Annotated nucleotide sequences of complete prokaryotic genomes were downloaded from the NCBI FTP server [26]. We randomly selected only one genome per species when multiple strains of the same species were available. The final dataset included 569 genomes (Additional file 1: Table S1). For genomes consisting of multiple chromosomes the analysis was performed on all chromosomes.

Results

The 569 prokaryotic genomes, each from a separate species, were scanned with the algorithm described above. In the 569 genomes, 3326 motif pairs were identified as significant by our criteria (Additional file 2: Table S2). The summary statistics for selected characteristics of the significant motif pairs are shown in Table 1.

Table 1 Summary statistics of 3326 motif pairs identified in 569 genomes

Distributions of some key statistics are further demonstrated in Figs. 2 and 3. The right panel in Fig. 2 indicates that median percentage of significant pairs found in protein- coding regions is around 80%, which is close to the fraction of protein-coding region in a typical prokaryotic genome; in other words, the significant motif pairs do not show a strong overall bias for protein-coding regions or intergenic regions. In Fig. 3, the first two plots show that the distributions of motif pairs are bi-modal in both gene and intergenic region. 50 percent of significant motif pairs occurred in genes more than 90% of the time and 25 percent occurred in genes less than 10% of the time, whereas fewer motif pairs are distributed approximately evenly among both genes and intergenic regions. In other words, majority of the significant motifs show a strong preference for either genes or intergenic regions.

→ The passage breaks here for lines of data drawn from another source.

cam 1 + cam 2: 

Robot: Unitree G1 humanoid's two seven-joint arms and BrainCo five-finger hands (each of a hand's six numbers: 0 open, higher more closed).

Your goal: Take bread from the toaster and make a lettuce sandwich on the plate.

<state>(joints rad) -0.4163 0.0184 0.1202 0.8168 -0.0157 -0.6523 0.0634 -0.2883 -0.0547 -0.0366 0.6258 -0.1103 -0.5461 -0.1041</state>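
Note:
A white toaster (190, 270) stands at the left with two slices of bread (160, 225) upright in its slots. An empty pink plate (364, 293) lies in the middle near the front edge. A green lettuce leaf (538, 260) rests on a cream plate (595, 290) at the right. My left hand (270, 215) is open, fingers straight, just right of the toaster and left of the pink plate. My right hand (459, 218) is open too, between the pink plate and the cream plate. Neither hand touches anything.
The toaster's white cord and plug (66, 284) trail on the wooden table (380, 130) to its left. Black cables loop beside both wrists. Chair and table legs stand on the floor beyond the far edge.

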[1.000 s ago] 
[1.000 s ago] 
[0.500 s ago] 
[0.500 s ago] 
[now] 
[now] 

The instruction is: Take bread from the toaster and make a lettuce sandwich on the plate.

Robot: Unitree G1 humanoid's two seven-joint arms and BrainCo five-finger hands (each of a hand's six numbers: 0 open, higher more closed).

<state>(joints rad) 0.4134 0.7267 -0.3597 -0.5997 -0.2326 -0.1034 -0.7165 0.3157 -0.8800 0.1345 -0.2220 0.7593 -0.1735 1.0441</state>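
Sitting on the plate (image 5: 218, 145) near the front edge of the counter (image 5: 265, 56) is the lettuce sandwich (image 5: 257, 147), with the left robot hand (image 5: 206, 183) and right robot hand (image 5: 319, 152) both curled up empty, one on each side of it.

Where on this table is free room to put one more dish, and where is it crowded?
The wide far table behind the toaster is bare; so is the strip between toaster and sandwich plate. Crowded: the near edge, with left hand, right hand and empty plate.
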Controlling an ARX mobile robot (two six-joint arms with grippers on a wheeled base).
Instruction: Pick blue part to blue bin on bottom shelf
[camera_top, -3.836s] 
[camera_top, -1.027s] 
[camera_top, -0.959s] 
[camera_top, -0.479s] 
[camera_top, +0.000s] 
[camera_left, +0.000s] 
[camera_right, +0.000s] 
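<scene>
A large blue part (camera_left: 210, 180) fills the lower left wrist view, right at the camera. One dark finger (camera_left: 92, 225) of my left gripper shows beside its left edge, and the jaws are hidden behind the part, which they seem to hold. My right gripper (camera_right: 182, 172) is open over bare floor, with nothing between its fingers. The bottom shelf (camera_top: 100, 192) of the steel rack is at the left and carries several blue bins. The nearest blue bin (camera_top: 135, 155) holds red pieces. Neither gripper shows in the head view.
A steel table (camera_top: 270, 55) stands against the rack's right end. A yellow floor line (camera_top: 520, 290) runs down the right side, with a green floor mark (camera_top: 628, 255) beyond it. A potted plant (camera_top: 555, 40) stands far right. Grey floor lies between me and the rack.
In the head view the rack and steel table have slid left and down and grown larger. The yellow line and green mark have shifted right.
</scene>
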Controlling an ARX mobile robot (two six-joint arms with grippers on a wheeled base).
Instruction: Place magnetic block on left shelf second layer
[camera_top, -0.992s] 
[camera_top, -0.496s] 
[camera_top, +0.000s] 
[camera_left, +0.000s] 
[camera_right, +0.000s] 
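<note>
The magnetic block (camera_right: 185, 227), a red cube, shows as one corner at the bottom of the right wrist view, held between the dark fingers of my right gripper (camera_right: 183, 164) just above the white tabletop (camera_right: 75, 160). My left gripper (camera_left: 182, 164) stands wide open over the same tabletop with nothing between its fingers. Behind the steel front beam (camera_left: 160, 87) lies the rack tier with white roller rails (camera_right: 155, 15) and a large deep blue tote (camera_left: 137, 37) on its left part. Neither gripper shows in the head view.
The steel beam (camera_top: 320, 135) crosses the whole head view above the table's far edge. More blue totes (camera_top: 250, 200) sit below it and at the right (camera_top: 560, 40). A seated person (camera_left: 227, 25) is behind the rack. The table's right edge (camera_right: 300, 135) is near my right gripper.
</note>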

The same conclusion can be reached upon inspection of the raw data in Additional file 3: Table S3.

Fig. 2
figure 2

Distribution of key motif statistics. Frequency is number of copies of each significant motif pair; Percentage is the percentage of significant motif pairs found in corresponding region

Fig. 3
figure 3

Distribution of motif pairs with respect to gene and inter-genic region. In each plot, the horizontal axis indicates the percentage of occurrences of significant pairs found in corresponding region

The distribution of the spacer length for the motif pairs is shown in Fig. 4. There are two peaks—one is around spacer lengths 15 to 20 bp and the other one is around 40 to 50 bp. The reason for the first peak is partly due to a conserved palindromic motif pair (CGAAA and TTTCG with a spacer length of 19 bp), which is widely distributed among a variety of genes of Mycobacterium species. In total, approximately 150 motif pairs conforming to this consensus were identified in the analyzed Mycobacterium genomes out of 701 motif pairs with spacer length 15 to 20 bp found in all analyzed genomes. The peak at 40–50 bp reflects wide distribution of clustered regularly interspaced short palindromic repeats (CRISPRs) among the analyzed genomes. CRISPRs are arrays of ~30 bp perfect repeats separated by ~30–40 bp variable spacers, which give rise to many significantly overrepresented motif pairs with this spacer size [27] (see also below).

Fig. 4
figure 4

Spacer Length Distribution of Candidate Pairs

Another noteworthy statistic in Table 1 is the difference between the initial number of copies of a significant motif pair (Initial_n) and the number of copies remaining after elimination of duplicate spacers (Reduced_n). The mean value of Initial_n is 80.6 whereas Reduced_n has mean 57.8, indicating that more than 25% of occurrences of all significant motif pairs in the genomes may have arisen from sequence duplication events. This confirms the importance of removing the “false positives” resulting from sequence duplications when searching for candidate motif pairs whose specific relative positioning is maintain by selective constraints.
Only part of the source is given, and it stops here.